Low Latency and Lightweight Video Computing in Edge Cloud Networks

Takayuki Nakachi
Information Technology Center,
University of the Ryukyus
In this talk, I will give an overview of the edge-cloud-based “high-speed video computing technologies” in the Beyond 5G (B5G) era. In the future, the wideband and low latency data transfer function of the high-frequency band Beyond 5G will be linked with various computing resources in edge and cloud networks. The purpose is to realize low latency and lightweight video processing such as video editing and compression by using software in exceeding 10 Gbps edge cloud networks. I will mainly introduce two technologies. The first is high-speed processing technologies for real-time 8K ultra-high-definition (UHD) video. We have developed a system to store, process, and deliver uncompressed 8K UHD video in real-time using PC servers in edge cloud networks. The second is seamless video coding that takes privacy into consideration. I will talk about the basic concept. It enables video compression in edge cloud networks while the video data is scrambled. It also realizes low-delay transmission and lossless archiving in a unified architecture.

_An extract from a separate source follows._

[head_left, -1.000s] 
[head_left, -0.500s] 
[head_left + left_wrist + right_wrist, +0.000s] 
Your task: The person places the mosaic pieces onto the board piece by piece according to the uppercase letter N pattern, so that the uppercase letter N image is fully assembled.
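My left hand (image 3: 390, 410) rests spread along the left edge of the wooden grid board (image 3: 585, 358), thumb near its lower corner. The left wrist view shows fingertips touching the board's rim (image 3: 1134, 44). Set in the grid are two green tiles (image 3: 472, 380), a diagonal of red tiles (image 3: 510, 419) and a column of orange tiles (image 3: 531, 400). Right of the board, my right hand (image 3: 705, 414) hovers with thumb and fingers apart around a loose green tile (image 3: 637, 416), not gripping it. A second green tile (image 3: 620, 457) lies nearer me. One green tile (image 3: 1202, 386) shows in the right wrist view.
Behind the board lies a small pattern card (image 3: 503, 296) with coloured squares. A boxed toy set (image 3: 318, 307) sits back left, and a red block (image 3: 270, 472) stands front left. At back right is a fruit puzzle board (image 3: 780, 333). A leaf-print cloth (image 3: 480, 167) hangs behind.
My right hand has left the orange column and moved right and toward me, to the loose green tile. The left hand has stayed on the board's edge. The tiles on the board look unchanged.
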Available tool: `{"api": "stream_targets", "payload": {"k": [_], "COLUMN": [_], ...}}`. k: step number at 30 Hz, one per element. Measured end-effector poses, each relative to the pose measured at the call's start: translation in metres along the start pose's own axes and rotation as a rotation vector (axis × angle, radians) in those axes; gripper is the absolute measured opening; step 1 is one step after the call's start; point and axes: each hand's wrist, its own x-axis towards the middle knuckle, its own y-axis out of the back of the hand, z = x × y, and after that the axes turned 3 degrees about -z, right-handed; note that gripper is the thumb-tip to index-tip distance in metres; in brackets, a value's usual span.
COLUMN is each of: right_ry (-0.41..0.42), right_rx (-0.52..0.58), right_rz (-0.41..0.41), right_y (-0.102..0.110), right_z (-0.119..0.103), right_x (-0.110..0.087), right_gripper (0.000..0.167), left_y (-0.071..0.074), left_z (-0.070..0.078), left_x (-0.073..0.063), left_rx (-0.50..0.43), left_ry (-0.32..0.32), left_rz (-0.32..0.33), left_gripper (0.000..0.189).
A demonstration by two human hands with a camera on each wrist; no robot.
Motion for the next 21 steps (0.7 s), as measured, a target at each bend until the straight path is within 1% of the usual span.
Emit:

Dr. Takayuki Nakachi is a Professor at the Information Technology Center at the University of the Ryukyus. He received a Ph.D. degree in electrical engineering from Keio University, Tokyo, Japan, in 1997. Since he joined Nippon Telegraph and Telephone Corporation (NTT), he has been engaged in research on super-high-definition image/video coding, and media transport technologies. From 2006 to 2007, he was a visiting scientist at Stanford University. He also actively participates in MPEG international standardization. His current research interests include secure signal processing, and small-data-driven AI technologies based on sparse modeling and the Gaussian process. He received the 26th TELECOM System Technology Award, the 6th Paper Award of the Journal of Signal Processing, and the Best Paper Award of IEEE ISPACS2015. He currently serves as an adviser of the IEICE Technical Committee on Smart Info-Media Systems (SIS), and a member of the IEEE ISPACS International Steering Committee. He served as an associate editor of IEICE Transaction Fundamentals (2005-2010), an associate editor of IEICE Fundamentals Review (2009-2010), and editor-in-chief of the special section on Smart Multimedia & Communication Systems, IEICE Transactions (2015-2016), etc. Dr. Nakachi is a member of the Institute of Electrical and Electronics Engineers the Institute of Electronics (IEEE) and the Information and Communication Engineers (IEICE) of Japan.